ACTIVITY: Lines from the beginning of the data through the line containing "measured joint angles" are to be copied exactly, with no other line included.

RECORDED INFORMATION:
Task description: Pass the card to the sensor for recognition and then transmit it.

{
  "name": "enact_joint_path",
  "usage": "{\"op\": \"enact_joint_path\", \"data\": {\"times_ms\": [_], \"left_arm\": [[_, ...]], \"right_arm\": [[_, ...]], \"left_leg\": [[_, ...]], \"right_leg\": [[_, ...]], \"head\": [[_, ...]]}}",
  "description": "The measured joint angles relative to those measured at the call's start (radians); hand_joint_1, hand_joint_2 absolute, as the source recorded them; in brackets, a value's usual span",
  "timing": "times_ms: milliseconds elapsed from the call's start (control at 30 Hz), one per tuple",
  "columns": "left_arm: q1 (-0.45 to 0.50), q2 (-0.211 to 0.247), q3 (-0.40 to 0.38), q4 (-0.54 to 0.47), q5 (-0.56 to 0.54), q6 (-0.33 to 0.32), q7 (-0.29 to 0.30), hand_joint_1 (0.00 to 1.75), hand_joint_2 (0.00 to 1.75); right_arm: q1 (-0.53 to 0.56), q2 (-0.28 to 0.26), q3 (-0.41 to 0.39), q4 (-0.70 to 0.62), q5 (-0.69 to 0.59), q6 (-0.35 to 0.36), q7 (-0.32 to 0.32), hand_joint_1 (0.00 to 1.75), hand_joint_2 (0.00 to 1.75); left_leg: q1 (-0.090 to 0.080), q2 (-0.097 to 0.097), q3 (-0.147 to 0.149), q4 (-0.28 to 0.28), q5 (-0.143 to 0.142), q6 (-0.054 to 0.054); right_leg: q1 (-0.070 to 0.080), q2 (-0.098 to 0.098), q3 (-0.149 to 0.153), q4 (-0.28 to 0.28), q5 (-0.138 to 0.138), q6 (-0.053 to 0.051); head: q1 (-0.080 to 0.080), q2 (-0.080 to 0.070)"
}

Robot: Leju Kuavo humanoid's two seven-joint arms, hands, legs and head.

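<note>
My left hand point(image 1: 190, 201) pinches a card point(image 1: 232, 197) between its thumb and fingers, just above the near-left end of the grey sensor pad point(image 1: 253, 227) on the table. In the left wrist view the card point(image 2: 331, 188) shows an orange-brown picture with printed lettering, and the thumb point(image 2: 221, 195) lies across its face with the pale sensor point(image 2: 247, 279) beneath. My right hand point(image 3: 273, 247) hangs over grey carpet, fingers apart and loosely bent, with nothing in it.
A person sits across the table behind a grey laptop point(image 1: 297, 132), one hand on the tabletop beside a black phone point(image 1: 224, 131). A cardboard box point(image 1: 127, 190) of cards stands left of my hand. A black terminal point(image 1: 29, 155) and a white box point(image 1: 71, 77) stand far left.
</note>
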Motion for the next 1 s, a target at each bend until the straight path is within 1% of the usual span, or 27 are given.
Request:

EXERCISE RESULT:
Task description: Pass the card to the sensor for recognition and then transmit it.

{
  "name": "enact_joint_path",
  "usage": "{\"op\": \"enact_joint_path\", \"data\": {\"times_ms\": [_], \"left_arm\": [[_, ...]], \"right_arm\": [[_, ...]], \"left_leg\": [[_, ...]], \"right_leg\": [[_, ...]], \"head\": [[_, ...]]}}",
  "description": "The measured joint angles relative to those measured at the call's start (radians); hand_joint_1, hand_joint_2 absolute, as the source recorded them; in brackets, a value's usual span",

With this, the exercise is finished.